The Jayhawks became the fifth top-ranked team to go down in this young season by losing to the No. 18 Wildcats, joining Michigan State, Kentucky, Duke and Louisville, and paving the way for the sixth, Gonzaga, to claim the perch when this week’s rankings came out. It supports the undercurrent that college basketball is really off in 2019-20, which everyone agrees on but nobody can explain why.

Maybe because pro basketball has risen from a selfish, playoff-only good game to exciting new heights even though the annual dream-team Warriors are languishing in last place. Is the NBA doing a better job marketing its top-ten moments, while most of its stars from the recent NBA draft are either sitting out with injuries or playing for very bad teams? Or are the pros just more exciting to watch these days?

I’ve never thought the one-and-dones defined the college game, for better or worse. There just aren’t enough of them to crash the sport. But the best colleges don’t have the star power of recent years, resulting in boring games that are allowing some 20 candidates into the conversation about who can reach the Final Four and win it all.

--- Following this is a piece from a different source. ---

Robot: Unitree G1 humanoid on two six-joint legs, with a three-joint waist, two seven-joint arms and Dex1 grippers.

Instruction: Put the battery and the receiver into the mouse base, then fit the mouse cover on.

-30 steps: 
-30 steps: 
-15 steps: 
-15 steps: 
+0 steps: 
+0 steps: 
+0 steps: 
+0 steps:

Carolina broke its four-game drought, three of which the Tar Heels might have lost anyway – one in the Battle4Atlantis, at Virginia and at Gonzaga. Playing their first game without injured Cole Anthony, the home game against Wofford became a pick ’em affair.

Two freshmen who just started practicing two weeks ago are the new hope for a resurrection in 2020. Jeremiah Francis and Anthony Harris have given the Heels a new, needed spark, but fans need to curb their enthusiasm for at least the next four games.

Home dates with Yale, Georgia Tech, Pitt and Clemson are no sure wins for sure.